• **WHAT YOU SHOULD DO**
Looking at the listing, state how many of its lines contain the string "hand". Write only the number.

• **RECORDS TO PROCESS**

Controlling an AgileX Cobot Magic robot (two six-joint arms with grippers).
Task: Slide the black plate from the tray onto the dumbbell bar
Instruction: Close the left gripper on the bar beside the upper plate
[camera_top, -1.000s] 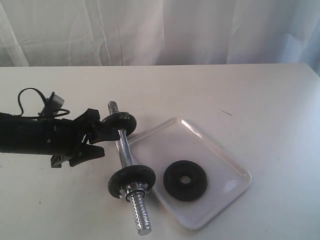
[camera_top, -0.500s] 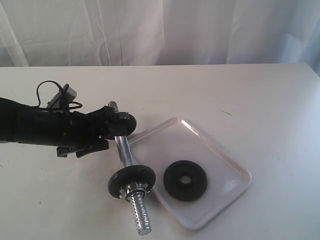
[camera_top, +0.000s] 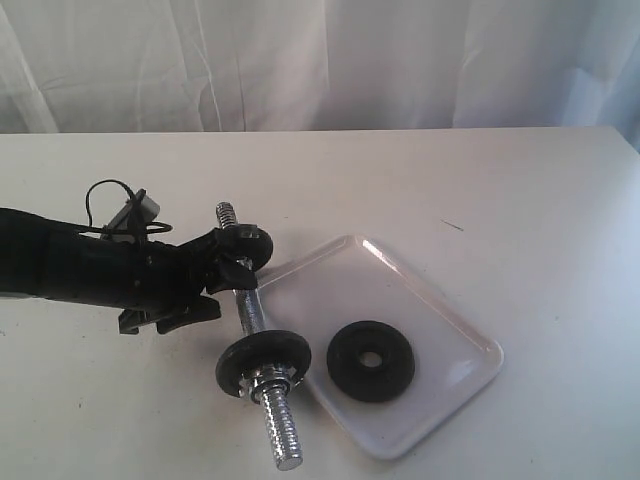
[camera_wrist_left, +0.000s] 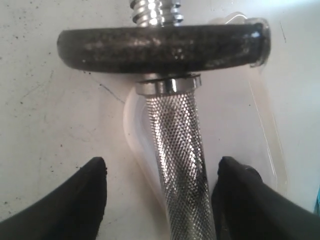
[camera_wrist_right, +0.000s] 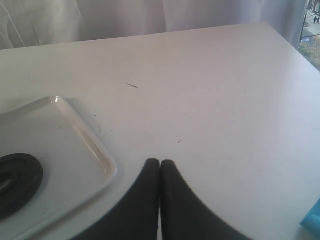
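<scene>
— Black plate, where is it?
— Flat in the tray, near the rim that faces the bar. The bar lies just outside that rim.
— Left gripper?
— Wide open, fingers on either side of the knurled grip, holding nothing.
— Right gripper?
— Pressed together, empty, over bare table past the tray's corner.
— Room on the bar?
— The near threaded end sticks out free beyond its disc.

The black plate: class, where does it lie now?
In the exterior view, the black plate lies flat in the tray, just right of centre, beside the near disc on the dumbbell bar.
</scene>
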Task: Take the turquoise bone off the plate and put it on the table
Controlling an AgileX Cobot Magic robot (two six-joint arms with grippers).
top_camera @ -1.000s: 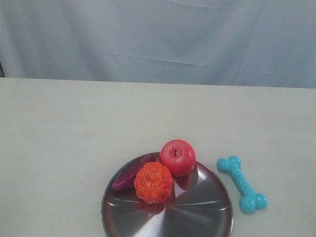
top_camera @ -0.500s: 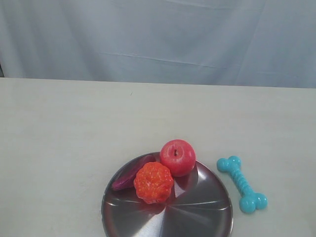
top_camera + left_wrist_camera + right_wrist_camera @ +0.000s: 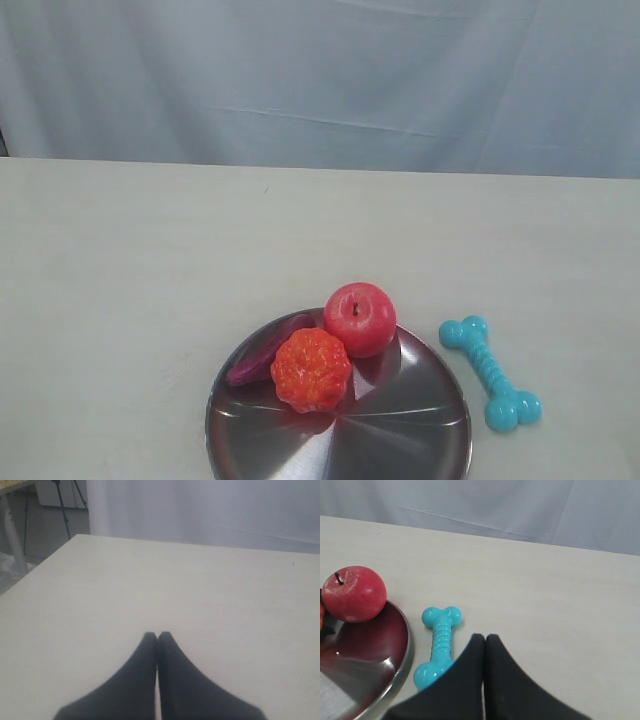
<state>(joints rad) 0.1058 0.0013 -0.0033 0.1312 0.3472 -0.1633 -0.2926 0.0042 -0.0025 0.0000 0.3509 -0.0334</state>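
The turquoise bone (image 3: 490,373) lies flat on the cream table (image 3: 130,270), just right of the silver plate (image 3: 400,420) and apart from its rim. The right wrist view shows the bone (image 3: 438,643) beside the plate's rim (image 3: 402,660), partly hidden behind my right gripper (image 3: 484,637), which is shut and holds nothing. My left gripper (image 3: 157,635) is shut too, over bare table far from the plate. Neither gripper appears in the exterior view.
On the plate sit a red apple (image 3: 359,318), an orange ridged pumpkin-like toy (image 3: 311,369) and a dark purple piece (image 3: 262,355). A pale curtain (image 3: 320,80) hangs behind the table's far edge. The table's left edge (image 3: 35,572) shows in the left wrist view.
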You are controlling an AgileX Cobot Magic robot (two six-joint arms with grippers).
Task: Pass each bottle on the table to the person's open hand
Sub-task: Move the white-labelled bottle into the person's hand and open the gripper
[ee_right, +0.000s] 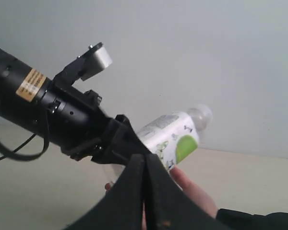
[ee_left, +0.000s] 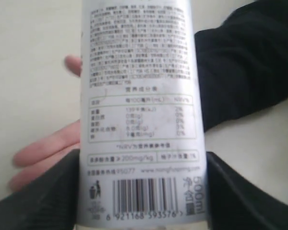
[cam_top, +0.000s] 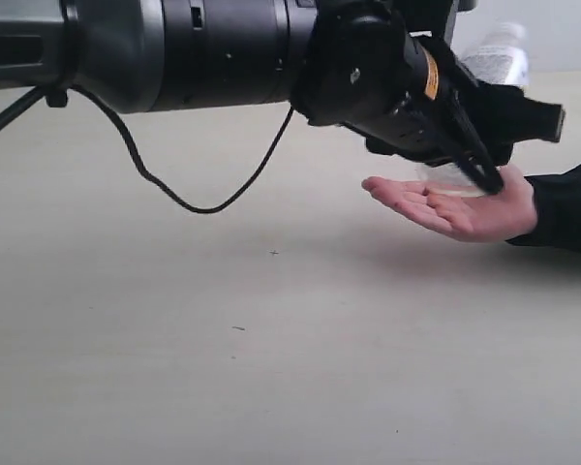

• **ANSWER SPACE**
2